Is your sample individuals, rather than households, and all adults, or does it include kids? What does SLID mean?

I assume the taxes do not include GST/PST/HST, and that transfers do not include transfer in kind.

Thanks for running that!

Posted by: Nick Rowe | September 29, 2014 at 04:48 PM

Actually, my biggest surprise, on seeing Kevin's results: I hadn't realised I was such a raving lefty. I could live with a $10k/33% GAI/tax rate. That sounds not unreasonable. But I think I would be prepared to pay a little bit more, to be a little bit more generous to the indigent, and raise both numbers a little bit. Noblesse oblige.

Posted by: Nick Rowe | September 29, 2014 at 05:10 PM

Hi Nick. This was individual data from the Survey of Labour and Income Dynamics, 2010. Age coverage is from 16 to 80.

Market income includes income from earnings, capital income, and RPPs. After tax income includes all refundable tax credits, less income taxes (but not HST/GST/sales taxes).

We all have our own preferences, but I'd be surprised if the median voter would like a scheme that raises her taxes by a couple of thousand in order to fund a $5490 tax cut to those earning 200K+ and an increase in the transfer to people with no market income of +$1687.

I was surprised at how linear the scatter plot was--I expected much more of a downward hook at very low earnings levels. But that's why we look at the data, right?

Posted by: Kevin Milligan | September 29, 2014 at 05:21 PM

Kevin: "But that's why we look at the data, right?"

Yep! I was expecting a more S-shaped curve. Initially high MRT, then low, then high again.

And yes, the median voter probably wouldn't go for it. But again, the data is telling me something (and something I ought to have predicted but didn't): the median voter model has got some explanatory power.

Posted by: Nick Rowe | September 29, 2014 at 05:36 PM

Kevin: "Age coverage is from 16 to 80."

Kids being excluded is probably the biggest problem with this estimate. Because child benefits are presumably being counted as transfers to the parent. One individual could scrape by on $10,000 per year, but one adult + 5 kids couldn't.

But still, it gives us some sort of ballpark for the numbers.

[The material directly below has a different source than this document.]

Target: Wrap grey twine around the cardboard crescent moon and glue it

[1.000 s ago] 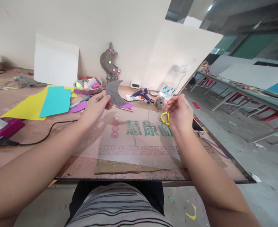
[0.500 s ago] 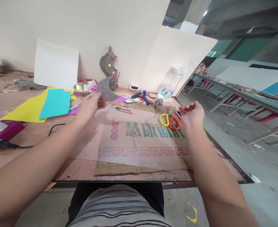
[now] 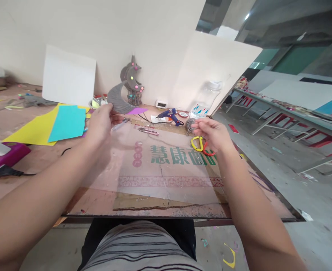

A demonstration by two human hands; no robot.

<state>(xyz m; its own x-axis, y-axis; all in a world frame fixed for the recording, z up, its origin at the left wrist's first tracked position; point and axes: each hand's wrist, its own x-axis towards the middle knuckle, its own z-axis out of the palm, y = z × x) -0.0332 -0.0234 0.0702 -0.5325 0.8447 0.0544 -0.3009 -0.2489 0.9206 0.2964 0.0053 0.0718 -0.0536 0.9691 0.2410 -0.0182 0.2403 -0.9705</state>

Posted by: Nick Rowe | September 29, 2014 at 05:44 PM

Hi Nick,

doesn't change substantially with the people under age 21 removed. I ran it in the Census Family file and got a similar tax rate; intercept term of around $15K.

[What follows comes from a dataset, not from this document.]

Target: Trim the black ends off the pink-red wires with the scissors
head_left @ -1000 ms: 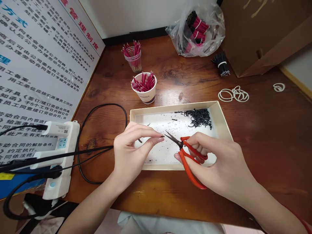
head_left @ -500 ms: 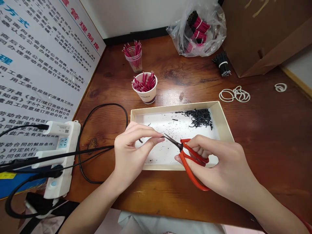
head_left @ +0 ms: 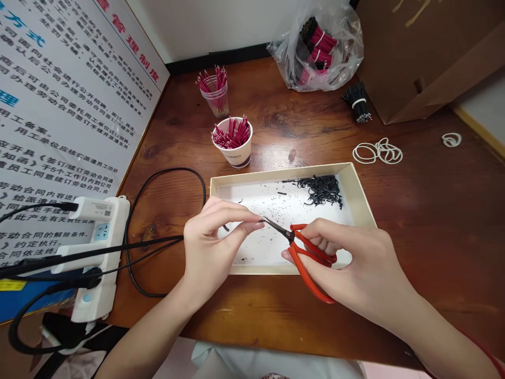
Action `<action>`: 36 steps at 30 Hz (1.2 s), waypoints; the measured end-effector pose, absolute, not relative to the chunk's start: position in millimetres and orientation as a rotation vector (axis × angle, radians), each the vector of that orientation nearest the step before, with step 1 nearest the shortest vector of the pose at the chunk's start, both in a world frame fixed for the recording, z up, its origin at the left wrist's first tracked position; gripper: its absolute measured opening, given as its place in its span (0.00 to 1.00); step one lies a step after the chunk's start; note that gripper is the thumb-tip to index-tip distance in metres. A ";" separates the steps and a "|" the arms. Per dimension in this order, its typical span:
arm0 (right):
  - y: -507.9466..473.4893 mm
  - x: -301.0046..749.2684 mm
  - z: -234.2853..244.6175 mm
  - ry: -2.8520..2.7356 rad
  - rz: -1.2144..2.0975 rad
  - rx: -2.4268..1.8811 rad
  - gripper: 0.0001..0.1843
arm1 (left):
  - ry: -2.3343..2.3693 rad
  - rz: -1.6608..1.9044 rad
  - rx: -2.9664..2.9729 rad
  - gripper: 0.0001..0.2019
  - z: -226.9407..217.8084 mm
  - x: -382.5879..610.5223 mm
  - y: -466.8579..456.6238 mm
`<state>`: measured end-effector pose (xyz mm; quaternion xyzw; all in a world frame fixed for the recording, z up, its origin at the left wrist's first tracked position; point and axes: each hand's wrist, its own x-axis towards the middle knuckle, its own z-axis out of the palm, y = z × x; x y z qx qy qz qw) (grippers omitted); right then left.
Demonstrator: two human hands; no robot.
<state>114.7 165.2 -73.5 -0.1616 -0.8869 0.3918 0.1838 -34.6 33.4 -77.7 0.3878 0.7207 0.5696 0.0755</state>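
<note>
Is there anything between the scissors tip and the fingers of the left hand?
Nothing visible: the blades of the red-handled scissors, held in the right hand, reach the fingertips of the left hand, above the cardboard tray.

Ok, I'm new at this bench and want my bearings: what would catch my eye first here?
The red-handled scissors stand out most, held in the right hand at the front of the bench, their tips almost at the fingertips of the left hand. Under them lies a white tray, with a heap of short black wires at its far end. Beyond the tray, a paper cup bristles with red wires.
</note>
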 end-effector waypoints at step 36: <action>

Posted by: Kevin Milligan | September 29, 2014 at 07:18 PM

Kevin: so that's $15k per family? OK, sounds sort of reasonable, since a lot of those families will be single people, so that allows a number a lot bigger than $15k for families with kids.

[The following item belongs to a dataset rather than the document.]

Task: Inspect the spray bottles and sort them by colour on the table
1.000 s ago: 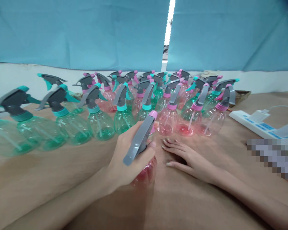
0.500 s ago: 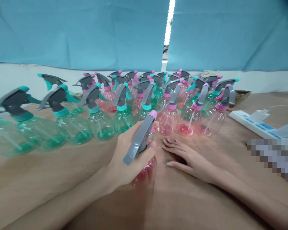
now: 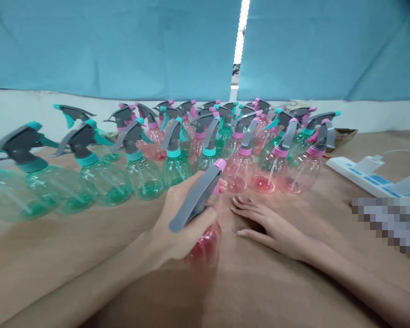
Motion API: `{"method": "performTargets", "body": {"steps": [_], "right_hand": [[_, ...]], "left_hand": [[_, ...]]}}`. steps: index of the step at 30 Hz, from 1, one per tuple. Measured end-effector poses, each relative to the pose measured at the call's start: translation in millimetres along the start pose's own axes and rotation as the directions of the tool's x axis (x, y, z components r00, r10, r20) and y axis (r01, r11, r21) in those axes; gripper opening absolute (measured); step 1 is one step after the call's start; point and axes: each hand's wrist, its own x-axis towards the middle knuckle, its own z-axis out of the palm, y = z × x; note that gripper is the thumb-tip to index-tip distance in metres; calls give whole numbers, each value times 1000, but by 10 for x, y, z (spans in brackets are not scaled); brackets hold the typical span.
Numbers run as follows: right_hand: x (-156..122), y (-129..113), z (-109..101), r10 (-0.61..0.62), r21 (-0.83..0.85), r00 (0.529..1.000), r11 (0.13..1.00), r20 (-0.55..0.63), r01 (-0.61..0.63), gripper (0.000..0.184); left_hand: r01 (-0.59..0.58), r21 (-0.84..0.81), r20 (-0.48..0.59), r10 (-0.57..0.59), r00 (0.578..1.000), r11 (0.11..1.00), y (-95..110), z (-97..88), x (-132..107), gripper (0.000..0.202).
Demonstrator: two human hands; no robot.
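Note:
My left hand [image 3: 177, 223] is wrapped round the neck of a pink spray bottle [image 3: 205, 243] that stands on the brown table [image 3: 266, 291]. Its grey trigger head [image 3: 195, 197] with a pink nozzle points away from me. My right hand [image 3: 269, 225] lies flat on the table just right of the bottle, fingers stretched out, holding nothing. Behind both hands stands a crowd of several spray bottles: green ones [image 3: 141, 175] to the left, pink ones [image 3: 269, 175] to the right.
A white power strip [image 3: 365, 175] with a plugged-in adapter lies at the right edge. A blurred patch [image 3: 386, 223] sits near it. A white ledge and blue curtain [image 3: 123, 45] close off the back of the table.
My left hand has tilted the held bottle slightly, so its grey trigger head swung a little to the left and down. My right hand has stayed put.

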Motion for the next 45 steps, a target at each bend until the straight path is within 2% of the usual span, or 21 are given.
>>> {"method": "performTargets", "body": {"steps": [7,12,24,30,35,45], "right_hand": [[-2,-5,-1,5,-3,1000,1000,5,-5,58],[-1,6,4,0,-13,1000,1000,10,0,58],[-4,9,4,-4,-9,1000,1000,7,4,57],[2,12,9,-2,-19,1000,1000,17,2,58],[5,-7,-2,6,-32,1000,999,25,-6,58],[10,-5,-4,12,-48,999,999,51,-10,61]], "left_hand": [[6,3,18,-6,1000,1000,-39,10,-14,2],[23,-37,20,-22,1000,999,-23,-1,-13,8],[89,-30,-96,-91,991,996,-21,101,-35,9],[78,-18,-93,-79,993,997,-67,108,-46,7],[64,20,-101,-62,993,998,-76,103,-57,13],[34,-4,-109,-34,994,999,-101,128,-48,12]]}}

Posted by: Nick Rowe | September 29, 2014 at 07:53 PM

> I hadn't realised I was such a raving lefty. I could live with a $10k/33% GAI/tax rate.

I hadn't realized I was such a right-wing loonie. I thought that a $10k GAI would be an idealistic, barely-achievable goal, itself requiring a greatly increased tax rate.

$10k/person is something of a magic number, as well. The low-income cutoff for a single person is around $15k, and at that point a household is supposed to be spending 2/3 of its income on food, shelter, and clothing. $10k in theory provides enough for the basic necessities of life.

Posted by: Majromax | September 30, 2014 at 10:09 AM

Majro: Yep. Amazing what we learn about ourselves, from the data!

Hmm. StatsCan tells me that average *household* size in Canada is 2.5. Divide Kevin's $15k per *family* by 2.5, and we get $6k per person (adults and kids treated the same) GAI, which is a bit too low.

But I wonder if "family" and "household" are the same?

Posted by: Nick Rowe | September 30, 2014 at 10:28 AM

> But I wonder if "family" and "household" are the same?

It works out if the average family/household has 1.5 adults and 1 kid.

Kevin's re-run with the removal of those under 21 doesn't change that the data won't account for children *not* in the labour force survey; it can only account for those 16+ who were surveyed. (That is, a 5-year-old is invisible with respect to the regression, but the child tax credit will show up.)